One of the best parts of Jim’s job is that we often have amazing people around our dinner table. In the past few months alone we’ve broken bread with a retired four star Chief of Staff, a retired four star STRATCOM Commander, the man who conceived of and orchestrates the American300 Warrior Tours, the president of Centenary College, a sherpa from Napal who was on K12 on its deadliest day, Olympic athletes, and the president of Ploughshares, an organization that promotes zero nuclear weapons. How’s that for a wide variety of dinner guests?

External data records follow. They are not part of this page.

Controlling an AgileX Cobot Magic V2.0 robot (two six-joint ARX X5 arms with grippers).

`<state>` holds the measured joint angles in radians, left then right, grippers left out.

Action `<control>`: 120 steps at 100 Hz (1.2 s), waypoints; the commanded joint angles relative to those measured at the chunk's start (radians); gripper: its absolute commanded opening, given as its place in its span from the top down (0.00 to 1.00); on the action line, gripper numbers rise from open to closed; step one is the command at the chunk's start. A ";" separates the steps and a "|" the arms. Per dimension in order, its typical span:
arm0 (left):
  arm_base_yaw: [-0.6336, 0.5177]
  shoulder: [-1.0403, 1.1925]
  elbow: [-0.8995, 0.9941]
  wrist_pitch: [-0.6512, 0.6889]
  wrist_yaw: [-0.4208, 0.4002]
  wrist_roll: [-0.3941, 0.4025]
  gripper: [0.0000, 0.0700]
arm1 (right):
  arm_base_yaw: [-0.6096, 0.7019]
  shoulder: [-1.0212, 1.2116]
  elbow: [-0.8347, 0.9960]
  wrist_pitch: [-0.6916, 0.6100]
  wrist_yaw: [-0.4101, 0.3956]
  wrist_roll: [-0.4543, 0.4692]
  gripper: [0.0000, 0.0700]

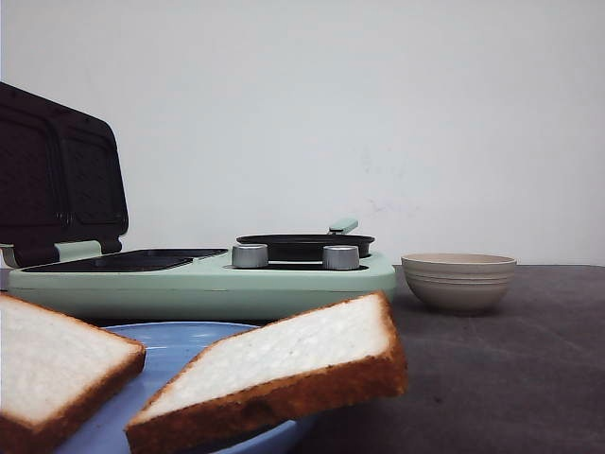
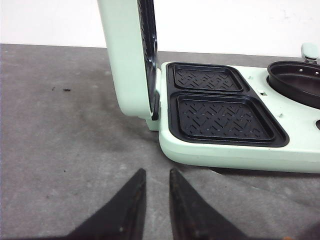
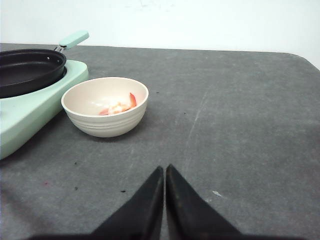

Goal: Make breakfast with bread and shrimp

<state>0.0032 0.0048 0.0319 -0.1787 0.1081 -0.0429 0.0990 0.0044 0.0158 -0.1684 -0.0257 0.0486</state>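
The left gripper [image 2: 157,186] hovers over bare grey table [image 2: 60,130] near the open sandwich maker [image 2: 220,145], fingers narrowly parted and empty. The right gripper [image 3: 164,181] is pressed closed, empty. Two bread slices [image 1: 284,364] lie on a blue plate [image 1: 180,345] at the table's near edge. The shrimp [image 3: 119,106] sits in the beige bowl [image 3: 105,117] beside the maker's frying pan [image 3: 27,70].

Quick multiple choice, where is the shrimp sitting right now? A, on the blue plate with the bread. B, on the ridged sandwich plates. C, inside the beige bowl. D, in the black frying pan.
C: the right wrist view shows the orange-pink shrimp lying inside the beige bowl, which stands on the table beside the green breakfast maker.
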 commanded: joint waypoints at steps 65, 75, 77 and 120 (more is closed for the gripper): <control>-0.001 -0.002 -0.018 0.000 0.005 -0.002 1.00 | 0.002 -0.001 -0.003 0.018 -0.002 0.002 1.00; -0.001 -0.002 -0.018 0.001 0.005 -0.003 1.00 | 0.002 -0.001 -0.003 0.018 -0.002 0.035 1.00; -0.001 -0.002 -0.018 0.002 0.005 -0.004 1.00 | 0.002 -0.001 -0.003 0.018 -0.002 0.049 1.00; -0.001 0.009 0.076 -0.021 0.061 -0.240 0.99 | 0.002 0.016 0.119 -0.124 -0.112 0.241 1.00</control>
<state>0.0032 0.0078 0.0608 -0.1967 0.1440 -0.2466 0.0990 0.0090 0.0841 -0.2630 -0.1356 0.2371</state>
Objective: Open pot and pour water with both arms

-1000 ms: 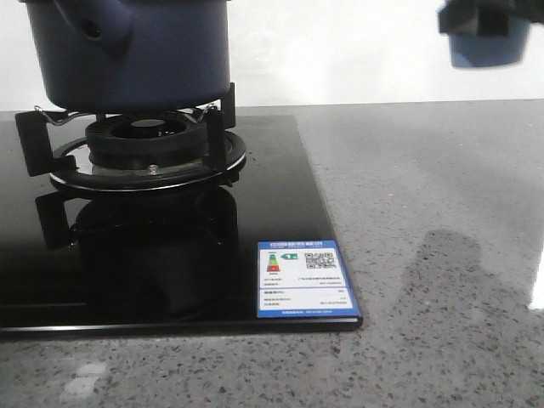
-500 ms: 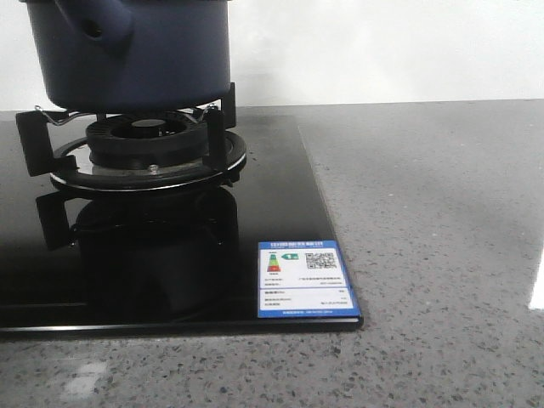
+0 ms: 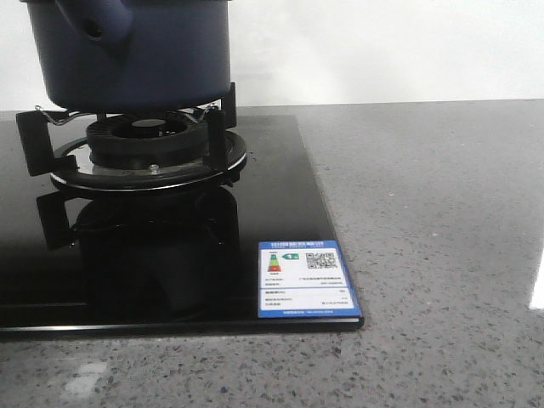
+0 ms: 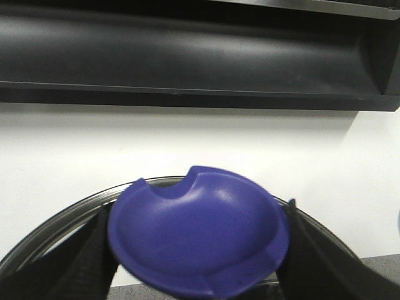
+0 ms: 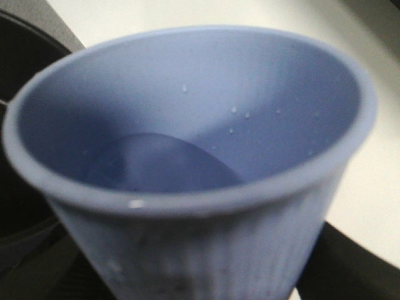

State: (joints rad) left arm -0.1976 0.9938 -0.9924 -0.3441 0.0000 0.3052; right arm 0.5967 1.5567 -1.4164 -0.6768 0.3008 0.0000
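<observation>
One pot [image 3: 140, 59] upright on burner [image 3: 146, 144], handle [image 3: 100, 17] pointing toward camera.

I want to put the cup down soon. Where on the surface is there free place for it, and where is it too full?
Free: the grey speckled counter right of the black glass hob, back to the white wall, and the counter strip in front of the hob. On the hob, only the corner with the blue label is bare. Crowded: the burner with the pot on it.

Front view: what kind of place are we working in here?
Most likely a kitchen counter: a black glass gas hob with a burner, the pot on its supports, and a speckled grey stone worktop.
</observation>
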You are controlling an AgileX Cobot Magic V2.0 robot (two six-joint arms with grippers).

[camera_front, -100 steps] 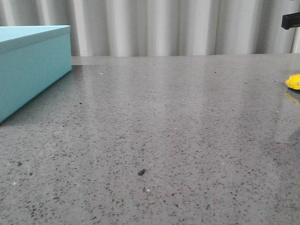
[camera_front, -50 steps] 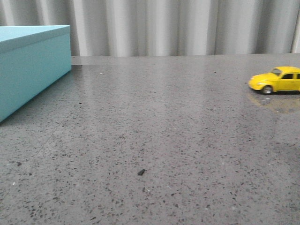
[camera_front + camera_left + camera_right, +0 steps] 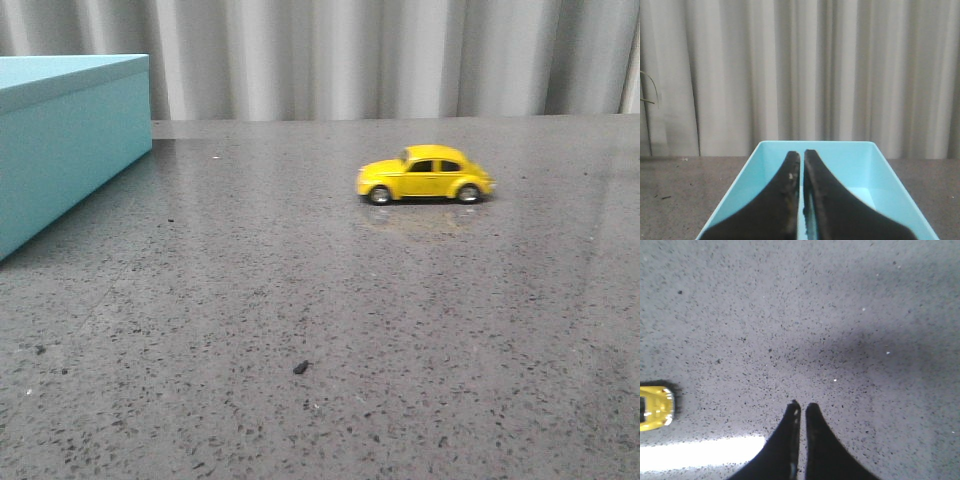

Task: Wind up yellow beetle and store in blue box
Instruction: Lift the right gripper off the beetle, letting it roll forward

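The beetle [image 3: 425,175] is a small glossy yellow toy car with a rounded roof, dark windows and black wheels with silver hubs; it stands upright on all its wheels on the table [image 3: 330,320], right of centre toward the far edge, nose pointing left, well apart from the box [image 3: 70,140]. The table is a smooth grey stone-like slab speckled with dark flecks, shiny enough to carry a faint reflection under the car, and a small dark crumb [image 3: 301,367] lies on it nearer the camera. The box is a large turquoise rectangle with flat matte sides, at the far left. In the left wrist view the left gripper [image 3: 802,156] hangs over an open turquoise tray [image 3: 862,167] whose visible floor is bare, its black tapered fingers pressed nearly together and holding nothing. The right gripper [image 3: 802,406] is likewise all but closed and empty above the table, the beetle [image 3: 655,408] off to one side, cut by the picture's edge. Pale pleated curtains [image 3: 350,55] hang behind
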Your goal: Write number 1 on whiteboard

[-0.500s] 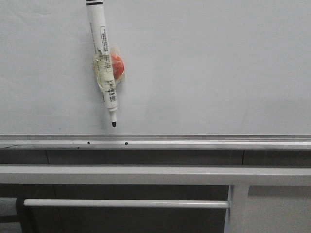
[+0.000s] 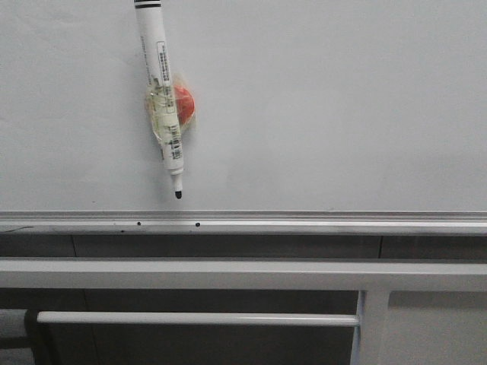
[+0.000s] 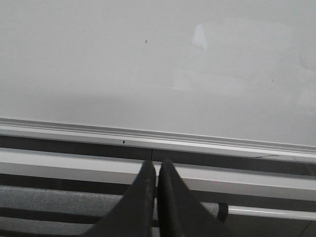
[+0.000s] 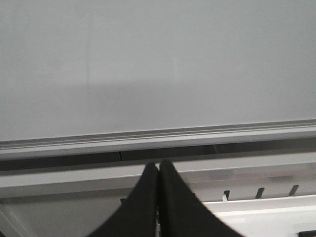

We also host dinners for Jim’s senior staff and for our local civic leaders. In those groups we’ve shared laughter, drink and food with our very own Monsignor, the Generals, SES’s and Colonels who keep the wheels of Global Strike Command turning, and the businessmen and women of the Shreveport/Bossier area who are so instrumental in taking care of our Airmen locally.
All of these people and often, their spouses, have graced us with their presence in our home and enriched our lives. Because of this I enjoy making the evenings special. That means indulging the artist side of me with the table settings and the menu cards. Not only does this give me a reason to haunt Hobby Lobby and Michael’s for even more papers and art supplies but it also lets our guests know that having them coming to our home is a special event for Jim and I.
Tonight’s dinner was for some of our civic leaders and because I’m celebrating the first day of fall (my favorite season!) I was really looking forward to setting the table.
I usually use a very simple napkin fold with coordinating Mardi Gras bead napkin rings but tonight called for a special fold. Thank you Pinterest! Appropriately enough, this is a fleur-de-lis fold.
And a new menu card design. Check this out….the card unfolds to make a box! Inside I placed a few chocolate mints, the menu, a signature card and a little something fun once the recipient takes all that stuff out.
At the end of the meal we pass hand out pens for the signature cards. Each guest signs the top of his/her card and passes to the person on the right. When the card has returned to the person who started it, it stays. This way each guest ends up with not only a remembrance of what was served for dinner, but also a record of who ate with them at our table.
Here’s the full effect when our guests sat down this evening.
And now I must give credit to the people who make our dinners possible. None of this would happen if it weren’t for Jim’s enlisted aide, TSgt Sarah Morgan, who takes care of all the details of our beautiful historic base quarters and is an excellent chef. She is assisted by our Protocol Staff. With this team we are able to entertain far more often than if we had to rely on Jim being home to cook. (Anyone who knows me well, knows cooking isn’t my strong suit!) The part of the evening we’re always amazed and thankful for? When dinner is over and we go out onto the patio or into the living room for after dinner drinks and conversation, they are hard at work in the dining room and kitchen, cleaning up.
This is how calm and serene my kitchen was after a recent dinner, just minutes after the last guest left.
There’s no doubt that Jim and I are blessed with all that we have, the people we’ve met and the experiences his job as afforded us.